Two lines below mark the span: the one containing "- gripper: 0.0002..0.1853" and the one containing "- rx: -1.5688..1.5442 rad". Set down both, plus every line between, exactly as they stand, and nothing else.

** Opening Dataset entries block **

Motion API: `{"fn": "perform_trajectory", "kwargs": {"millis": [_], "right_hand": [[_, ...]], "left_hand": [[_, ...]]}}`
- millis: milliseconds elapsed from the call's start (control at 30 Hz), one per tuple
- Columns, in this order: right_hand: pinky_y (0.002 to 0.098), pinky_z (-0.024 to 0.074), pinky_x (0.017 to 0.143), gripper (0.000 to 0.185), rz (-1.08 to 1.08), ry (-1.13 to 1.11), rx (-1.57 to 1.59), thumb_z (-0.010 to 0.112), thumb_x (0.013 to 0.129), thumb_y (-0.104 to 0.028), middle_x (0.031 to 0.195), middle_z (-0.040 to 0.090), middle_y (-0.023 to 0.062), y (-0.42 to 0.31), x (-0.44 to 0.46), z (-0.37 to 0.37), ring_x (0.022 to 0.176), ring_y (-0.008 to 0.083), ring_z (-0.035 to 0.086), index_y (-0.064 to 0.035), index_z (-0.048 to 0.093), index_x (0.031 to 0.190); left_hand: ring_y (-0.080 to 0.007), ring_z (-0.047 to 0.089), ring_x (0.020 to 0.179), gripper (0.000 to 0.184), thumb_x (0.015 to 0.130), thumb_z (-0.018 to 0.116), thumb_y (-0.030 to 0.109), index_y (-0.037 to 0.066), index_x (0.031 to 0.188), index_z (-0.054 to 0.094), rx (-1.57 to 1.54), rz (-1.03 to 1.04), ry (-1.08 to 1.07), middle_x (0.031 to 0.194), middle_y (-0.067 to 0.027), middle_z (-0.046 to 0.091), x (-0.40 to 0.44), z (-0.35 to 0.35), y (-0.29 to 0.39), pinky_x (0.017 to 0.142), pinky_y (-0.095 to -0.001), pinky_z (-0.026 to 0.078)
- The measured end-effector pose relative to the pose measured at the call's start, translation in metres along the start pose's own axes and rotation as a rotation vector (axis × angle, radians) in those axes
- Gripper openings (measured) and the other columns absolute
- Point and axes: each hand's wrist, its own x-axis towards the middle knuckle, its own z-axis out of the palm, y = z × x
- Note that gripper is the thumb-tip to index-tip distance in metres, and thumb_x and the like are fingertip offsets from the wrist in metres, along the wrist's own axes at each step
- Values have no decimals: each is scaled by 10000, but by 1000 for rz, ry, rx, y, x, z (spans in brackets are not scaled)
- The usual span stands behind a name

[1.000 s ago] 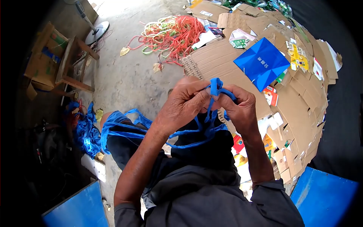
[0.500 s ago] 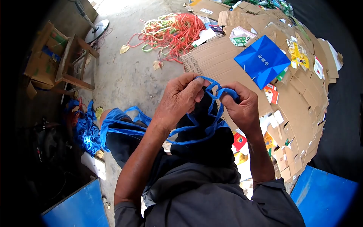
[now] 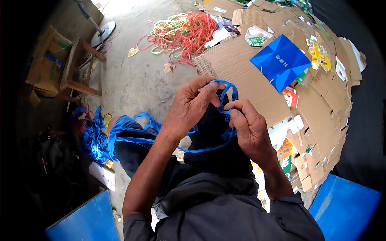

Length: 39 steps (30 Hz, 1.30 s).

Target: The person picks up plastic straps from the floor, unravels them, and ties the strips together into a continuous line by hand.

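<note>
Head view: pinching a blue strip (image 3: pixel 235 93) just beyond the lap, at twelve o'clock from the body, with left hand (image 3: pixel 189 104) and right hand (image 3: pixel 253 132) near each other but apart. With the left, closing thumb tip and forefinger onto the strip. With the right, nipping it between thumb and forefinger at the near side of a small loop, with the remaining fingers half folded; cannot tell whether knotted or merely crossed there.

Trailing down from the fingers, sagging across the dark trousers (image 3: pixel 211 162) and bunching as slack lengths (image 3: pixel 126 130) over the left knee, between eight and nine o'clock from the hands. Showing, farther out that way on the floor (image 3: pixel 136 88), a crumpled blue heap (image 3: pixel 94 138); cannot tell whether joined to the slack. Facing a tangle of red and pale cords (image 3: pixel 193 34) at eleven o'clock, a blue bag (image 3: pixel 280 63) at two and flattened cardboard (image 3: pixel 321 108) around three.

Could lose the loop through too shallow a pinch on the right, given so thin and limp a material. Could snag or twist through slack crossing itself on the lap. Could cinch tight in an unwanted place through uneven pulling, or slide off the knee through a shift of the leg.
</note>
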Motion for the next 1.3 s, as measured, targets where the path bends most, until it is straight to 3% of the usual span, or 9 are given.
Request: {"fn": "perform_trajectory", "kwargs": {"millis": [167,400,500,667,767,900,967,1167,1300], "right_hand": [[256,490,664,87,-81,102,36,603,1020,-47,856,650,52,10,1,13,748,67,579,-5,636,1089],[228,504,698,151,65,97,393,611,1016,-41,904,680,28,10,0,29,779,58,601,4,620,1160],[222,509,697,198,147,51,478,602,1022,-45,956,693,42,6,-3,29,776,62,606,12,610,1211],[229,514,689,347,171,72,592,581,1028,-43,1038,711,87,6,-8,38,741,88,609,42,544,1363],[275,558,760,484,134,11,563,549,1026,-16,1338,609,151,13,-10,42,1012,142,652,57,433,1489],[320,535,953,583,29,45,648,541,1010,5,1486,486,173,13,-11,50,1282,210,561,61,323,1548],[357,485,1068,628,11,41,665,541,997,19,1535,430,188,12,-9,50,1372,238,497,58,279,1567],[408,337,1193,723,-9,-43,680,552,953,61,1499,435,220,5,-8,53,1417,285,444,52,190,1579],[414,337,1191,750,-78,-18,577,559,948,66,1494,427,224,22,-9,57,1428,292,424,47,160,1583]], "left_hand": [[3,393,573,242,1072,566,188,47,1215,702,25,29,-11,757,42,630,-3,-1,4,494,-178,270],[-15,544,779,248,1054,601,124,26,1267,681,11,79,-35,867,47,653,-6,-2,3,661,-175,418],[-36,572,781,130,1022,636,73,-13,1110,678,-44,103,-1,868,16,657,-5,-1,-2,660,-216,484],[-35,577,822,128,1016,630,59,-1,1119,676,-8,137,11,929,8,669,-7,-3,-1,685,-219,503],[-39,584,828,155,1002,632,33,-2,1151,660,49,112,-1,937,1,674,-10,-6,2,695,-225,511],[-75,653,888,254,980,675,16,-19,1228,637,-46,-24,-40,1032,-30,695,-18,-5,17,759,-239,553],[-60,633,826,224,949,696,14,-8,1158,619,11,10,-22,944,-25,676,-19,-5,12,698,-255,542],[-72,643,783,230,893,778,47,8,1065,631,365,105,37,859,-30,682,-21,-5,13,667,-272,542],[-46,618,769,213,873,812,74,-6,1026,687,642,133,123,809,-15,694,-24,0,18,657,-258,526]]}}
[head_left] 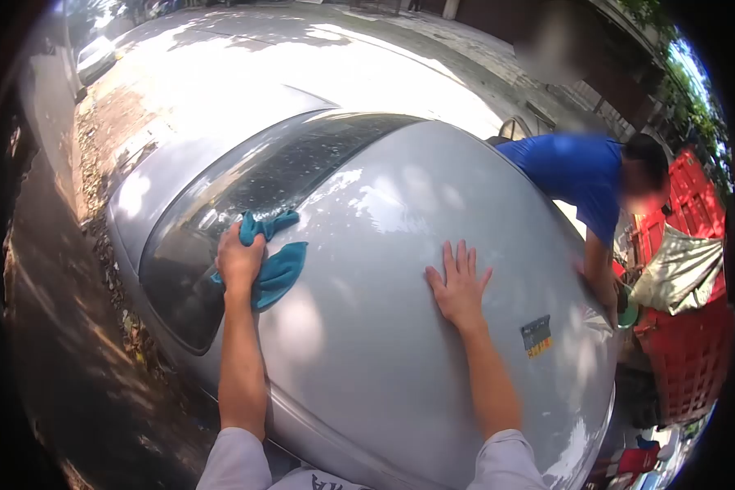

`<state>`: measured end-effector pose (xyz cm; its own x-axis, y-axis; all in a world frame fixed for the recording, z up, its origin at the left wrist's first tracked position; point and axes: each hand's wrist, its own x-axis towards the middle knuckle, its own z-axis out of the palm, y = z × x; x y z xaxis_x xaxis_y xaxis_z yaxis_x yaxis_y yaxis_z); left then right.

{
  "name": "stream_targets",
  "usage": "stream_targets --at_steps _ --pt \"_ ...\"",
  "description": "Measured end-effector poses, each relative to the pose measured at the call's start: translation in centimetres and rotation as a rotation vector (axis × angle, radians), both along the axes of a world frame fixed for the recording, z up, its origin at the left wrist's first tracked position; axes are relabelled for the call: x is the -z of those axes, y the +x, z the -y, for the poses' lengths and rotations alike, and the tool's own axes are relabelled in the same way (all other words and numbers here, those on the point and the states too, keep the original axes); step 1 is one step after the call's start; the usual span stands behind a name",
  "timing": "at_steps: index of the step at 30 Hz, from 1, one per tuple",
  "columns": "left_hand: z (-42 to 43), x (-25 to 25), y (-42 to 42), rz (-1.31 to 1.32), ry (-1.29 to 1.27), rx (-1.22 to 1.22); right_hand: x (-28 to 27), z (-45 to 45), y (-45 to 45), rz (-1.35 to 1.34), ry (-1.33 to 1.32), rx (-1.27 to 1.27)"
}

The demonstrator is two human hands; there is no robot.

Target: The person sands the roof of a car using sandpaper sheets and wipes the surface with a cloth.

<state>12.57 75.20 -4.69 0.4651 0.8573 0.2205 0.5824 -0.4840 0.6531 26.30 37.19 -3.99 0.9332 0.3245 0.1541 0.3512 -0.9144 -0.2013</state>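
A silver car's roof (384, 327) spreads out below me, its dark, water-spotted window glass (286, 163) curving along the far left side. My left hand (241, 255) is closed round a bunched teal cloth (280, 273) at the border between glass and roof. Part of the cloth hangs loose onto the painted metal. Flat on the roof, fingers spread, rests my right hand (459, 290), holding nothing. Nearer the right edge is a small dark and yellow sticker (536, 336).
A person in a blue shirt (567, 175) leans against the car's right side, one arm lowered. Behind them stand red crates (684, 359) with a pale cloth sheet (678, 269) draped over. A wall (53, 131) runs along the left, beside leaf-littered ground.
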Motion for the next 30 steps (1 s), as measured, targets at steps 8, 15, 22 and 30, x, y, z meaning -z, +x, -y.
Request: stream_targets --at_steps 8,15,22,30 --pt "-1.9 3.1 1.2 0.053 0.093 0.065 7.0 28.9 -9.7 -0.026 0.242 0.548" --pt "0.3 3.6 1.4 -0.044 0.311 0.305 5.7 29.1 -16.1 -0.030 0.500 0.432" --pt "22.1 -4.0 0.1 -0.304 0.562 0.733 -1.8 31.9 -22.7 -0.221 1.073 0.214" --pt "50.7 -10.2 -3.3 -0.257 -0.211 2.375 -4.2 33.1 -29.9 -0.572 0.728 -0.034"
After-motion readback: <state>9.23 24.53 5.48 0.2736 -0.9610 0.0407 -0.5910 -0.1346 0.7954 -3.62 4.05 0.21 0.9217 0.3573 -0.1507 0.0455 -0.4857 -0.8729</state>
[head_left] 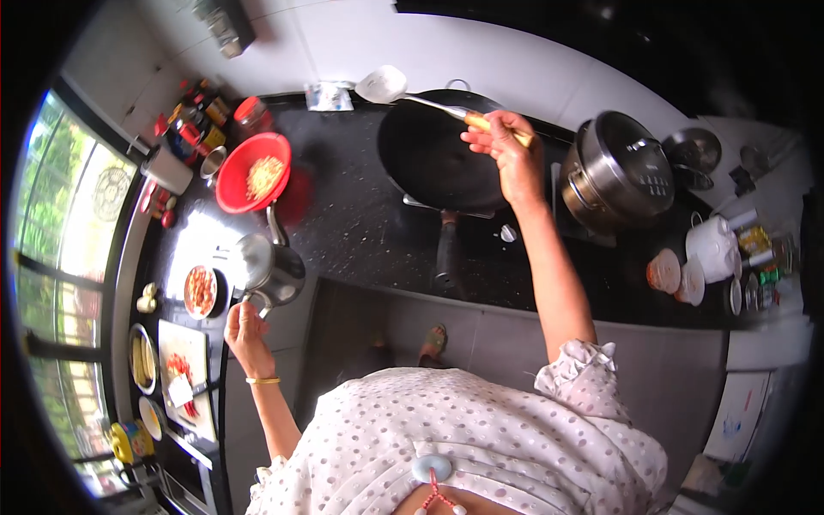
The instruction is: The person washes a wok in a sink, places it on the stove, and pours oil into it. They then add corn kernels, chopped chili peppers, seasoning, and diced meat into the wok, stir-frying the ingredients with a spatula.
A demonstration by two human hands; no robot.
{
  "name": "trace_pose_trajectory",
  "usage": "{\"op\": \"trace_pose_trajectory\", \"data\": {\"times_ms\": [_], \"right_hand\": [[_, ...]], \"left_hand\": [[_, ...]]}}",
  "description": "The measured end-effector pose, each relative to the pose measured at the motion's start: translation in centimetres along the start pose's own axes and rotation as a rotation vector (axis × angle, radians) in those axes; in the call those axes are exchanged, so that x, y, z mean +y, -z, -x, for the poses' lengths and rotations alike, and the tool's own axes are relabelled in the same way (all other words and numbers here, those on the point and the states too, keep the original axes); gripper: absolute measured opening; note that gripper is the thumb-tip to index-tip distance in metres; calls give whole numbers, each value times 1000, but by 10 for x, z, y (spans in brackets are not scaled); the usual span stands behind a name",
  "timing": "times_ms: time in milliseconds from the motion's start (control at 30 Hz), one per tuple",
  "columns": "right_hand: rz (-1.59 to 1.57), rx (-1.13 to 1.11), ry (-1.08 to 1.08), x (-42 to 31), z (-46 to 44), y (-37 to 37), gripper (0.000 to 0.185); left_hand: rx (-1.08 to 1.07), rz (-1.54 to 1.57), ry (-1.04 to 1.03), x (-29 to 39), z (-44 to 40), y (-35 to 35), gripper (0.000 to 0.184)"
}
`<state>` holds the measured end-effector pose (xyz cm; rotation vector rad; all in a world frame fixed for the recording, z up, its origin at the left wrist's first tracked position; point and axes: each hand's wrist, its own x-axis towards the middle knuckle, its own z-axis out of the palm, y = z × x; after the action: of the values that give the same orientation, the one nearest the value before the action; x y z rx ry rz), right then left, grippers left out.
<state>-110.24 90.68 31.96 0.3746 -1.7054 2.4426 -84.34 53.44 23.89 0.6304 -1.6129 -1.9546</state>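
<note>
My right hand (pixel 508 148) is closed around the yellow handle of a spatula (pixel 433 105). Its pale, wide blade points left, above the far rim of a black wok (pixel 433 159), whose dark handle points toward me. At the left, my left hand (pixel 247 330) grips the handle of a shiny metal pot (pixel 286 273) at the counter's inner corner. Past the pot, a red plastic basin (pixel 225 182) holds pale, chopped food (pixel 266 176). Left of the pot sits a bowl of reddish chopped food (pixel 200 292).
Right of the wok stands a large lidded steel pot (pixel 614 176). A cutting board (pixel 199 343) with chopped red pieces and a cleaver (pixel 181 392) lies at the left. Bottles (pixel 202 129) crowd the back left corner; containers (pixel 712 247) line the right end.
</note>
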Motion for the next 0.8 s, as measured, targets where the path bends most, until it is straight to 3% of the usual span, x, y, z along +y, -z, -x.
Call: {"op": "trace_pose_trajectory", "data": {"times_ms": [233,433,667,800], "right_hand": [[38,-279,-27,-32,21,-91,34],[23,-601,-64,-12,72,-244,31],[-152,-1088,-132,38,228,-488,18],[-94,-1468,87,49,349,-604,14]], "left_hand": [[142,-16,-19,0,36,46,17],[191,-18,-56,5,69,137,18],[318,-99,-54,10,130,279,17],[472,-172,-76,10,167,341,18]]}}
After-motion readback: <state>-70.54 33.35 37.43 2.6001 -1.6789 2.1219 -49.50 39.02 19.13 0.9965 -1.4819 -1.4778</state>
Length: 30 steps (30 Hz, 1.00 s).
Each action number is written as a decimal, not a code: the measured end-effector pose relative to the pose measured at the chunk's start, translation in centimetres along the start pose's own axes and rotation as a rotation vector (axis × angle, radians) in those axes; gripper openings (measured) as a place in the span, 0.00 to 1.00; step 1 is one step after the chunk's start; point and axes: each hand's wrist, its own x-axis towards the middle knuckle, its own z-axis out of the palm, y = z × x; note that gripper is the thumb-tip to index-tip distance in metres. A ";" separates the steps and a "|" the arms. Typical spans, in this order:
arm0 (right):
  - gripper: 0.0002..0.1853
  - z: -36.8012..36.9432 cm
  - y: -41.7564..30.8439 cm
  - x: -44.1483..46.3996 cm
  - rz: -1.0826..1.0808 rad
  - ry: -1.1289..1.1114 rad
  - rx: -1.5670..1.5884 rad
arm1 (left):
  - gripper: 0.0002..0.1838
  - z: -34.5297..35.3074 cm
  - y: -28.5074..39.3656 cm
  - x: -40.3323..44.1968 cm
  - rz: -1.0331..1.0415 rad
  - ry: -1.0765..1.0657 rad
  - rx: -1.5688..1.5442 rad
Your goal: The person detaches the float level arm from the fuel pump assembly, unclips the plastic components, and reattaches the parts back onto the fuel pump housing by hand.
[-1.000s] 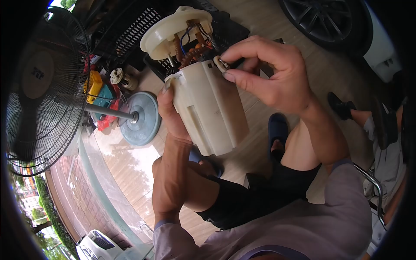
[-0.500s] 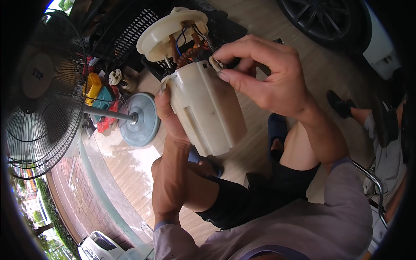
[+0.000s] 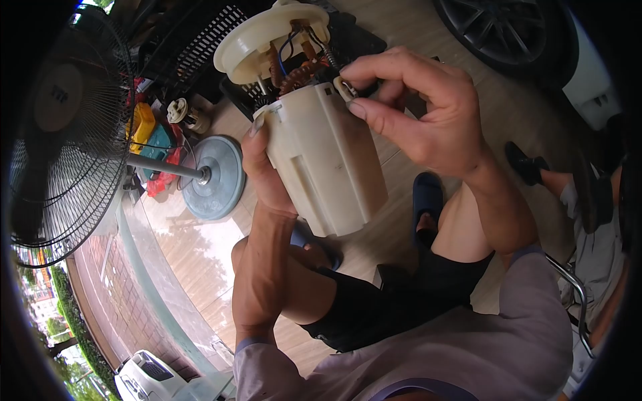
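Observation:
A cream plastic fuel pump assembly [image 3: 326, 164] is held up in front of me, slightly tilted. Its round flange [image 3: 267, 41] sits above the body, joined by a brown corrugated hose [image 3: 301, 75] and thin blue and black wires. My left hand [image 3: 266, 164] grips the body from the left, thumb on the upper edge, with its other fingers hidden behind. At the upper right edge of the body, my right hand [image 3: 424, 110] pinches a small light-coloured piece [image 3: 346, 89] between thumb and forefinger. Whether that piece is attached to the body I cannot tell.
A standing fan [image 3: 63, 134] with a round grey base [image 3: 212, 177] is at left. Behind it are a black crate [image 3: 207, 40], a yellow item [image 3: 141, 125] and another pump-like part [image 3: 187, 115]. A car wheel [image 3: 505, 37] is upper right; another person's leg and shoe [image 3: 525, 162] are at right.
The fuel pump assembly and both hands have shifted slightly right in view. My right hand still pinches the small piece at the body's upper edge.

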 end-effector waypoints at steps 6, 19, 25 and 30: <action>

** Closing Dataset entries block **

◆ **Your solution**:
  - gripper: 0.0002..0.1853
  - z: -36.8012..36.9432 cm
  - y: -41.7564..30.8439 cm
  - x: -44.1483..46.3996 cm
  - rz: -1.0826..1.0808 rad
  - ry: -1.1289..1.1114 rad
  - rx: -1.5670..1.5884 rad
arm1 (left):
  - gripper: 0.0002..0.1838
  - z: -34.5297..35.3074 cm
  - y: -28.5074..39.3656 cm
  - x: -40.3323..44.1968 cm
  - rz: -1.0331..1.0415 rad
  - ry: -1.0765..1.0657 rad
  - rx: -1.5688..1.5442 rad

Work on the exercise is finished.